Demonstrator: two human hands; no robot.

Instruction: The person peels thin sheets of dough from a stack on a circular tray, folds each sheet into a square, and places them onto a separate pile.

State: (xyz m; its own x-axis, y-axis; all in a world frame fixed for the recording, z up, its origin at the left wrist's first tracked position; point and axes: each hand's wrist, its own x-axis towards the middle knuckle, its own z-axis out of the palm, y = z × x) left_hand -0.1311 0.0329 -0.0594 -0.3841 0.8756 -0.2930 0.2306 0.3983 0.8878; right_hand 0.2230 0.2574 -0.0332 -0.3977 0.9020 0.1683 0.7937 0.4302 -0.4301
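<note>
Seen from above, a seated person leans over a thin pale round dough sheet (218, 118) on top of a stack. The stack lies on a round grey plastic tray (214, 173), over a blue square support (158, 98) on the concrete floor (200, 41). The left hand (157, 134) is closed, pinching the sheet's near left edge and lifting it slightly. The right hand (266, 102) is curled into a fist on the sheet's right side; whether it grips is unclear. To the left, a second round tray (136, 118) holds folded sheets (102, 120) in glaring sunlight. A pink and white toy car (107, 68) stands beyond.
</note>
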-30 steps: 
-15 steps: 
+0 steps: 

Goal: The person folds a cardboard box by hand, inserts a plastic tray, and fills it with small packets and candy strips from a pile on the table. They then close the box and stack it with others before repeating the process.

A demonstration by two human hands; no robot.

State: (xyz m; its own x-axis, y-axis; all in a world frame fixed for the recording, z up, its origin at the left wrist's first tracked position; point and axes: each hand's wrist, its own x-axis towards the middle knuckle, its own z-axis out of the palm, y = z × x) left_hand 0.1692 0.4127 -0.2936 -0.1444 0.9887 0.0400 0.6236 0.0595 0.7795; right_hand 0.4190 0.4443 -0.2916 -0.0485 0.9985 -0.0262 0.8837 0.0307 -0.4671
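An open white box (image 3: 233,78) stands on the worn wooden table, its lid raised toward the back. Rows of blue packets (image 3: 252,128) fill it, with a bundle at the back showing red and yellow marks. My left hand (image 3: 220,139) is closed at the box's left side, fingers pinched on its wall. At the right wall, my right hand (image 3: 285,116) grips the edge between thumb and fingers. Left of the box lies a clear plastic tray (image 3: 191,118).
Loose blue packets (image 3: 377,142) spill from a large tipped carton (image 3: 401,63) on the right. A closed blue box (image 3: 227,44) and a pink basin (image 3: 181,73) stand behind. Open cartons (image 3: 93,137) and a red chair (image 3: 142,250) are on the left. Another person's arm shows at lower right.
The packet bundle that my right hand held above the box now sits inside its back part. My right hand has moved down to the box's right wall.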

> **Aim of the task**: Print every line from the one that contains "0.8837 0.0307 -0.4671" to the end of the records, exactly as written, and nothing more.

> **Exercise answer**:
State: (xyz m; its own x-axis, y-axis; all in a world frame fixed for the recording, z up, its origin at the left wrist's first tracked position; point and axes: each hand's wrist, its own x-axis towards the middle knuckle, its own z-axis out of the palm, y = z × x) left_hand 0.1692 0.4127 -0.2936 -0.1444 0.9887 0.0400 0.6236 0.0595 0.7795; right_hand 0.4190 0.4443 -0.2916 -0.0485 0.9985 -0.0262 0.8837 0.0307 -0.4671
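An open white box (image 3: 233,78) stands on the worn wooden table, its lid raised toward the back. Rows of blue packets (image 3: 252,128) fill it, with a bundle at the back showing red and yellow marks. My left hand (image 3: 220,139) is closed at the box's left side, fingers pinched on its wall. At the right wall, my right hand (image 3: 285,116) grips the edge between thumb and fingers. Left of the box lies a clear plastic tray (image 3: 191,118).
Loose blue packets (image 3: 377,142) spill from a large tipped carton (image 3: 401,63) on the right. A closed blue box (image 3: 227,44) and a pink basin (image 3: 181,73) stand behind. Open cartons (image 3: 93,137) and a red chair (image 3: 142,250) are on the left. Another person's arm shows at lower right.
The packet bundle that my right hand held above the box now sits inside its back part. My right hand has moved down to the box's right wall.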

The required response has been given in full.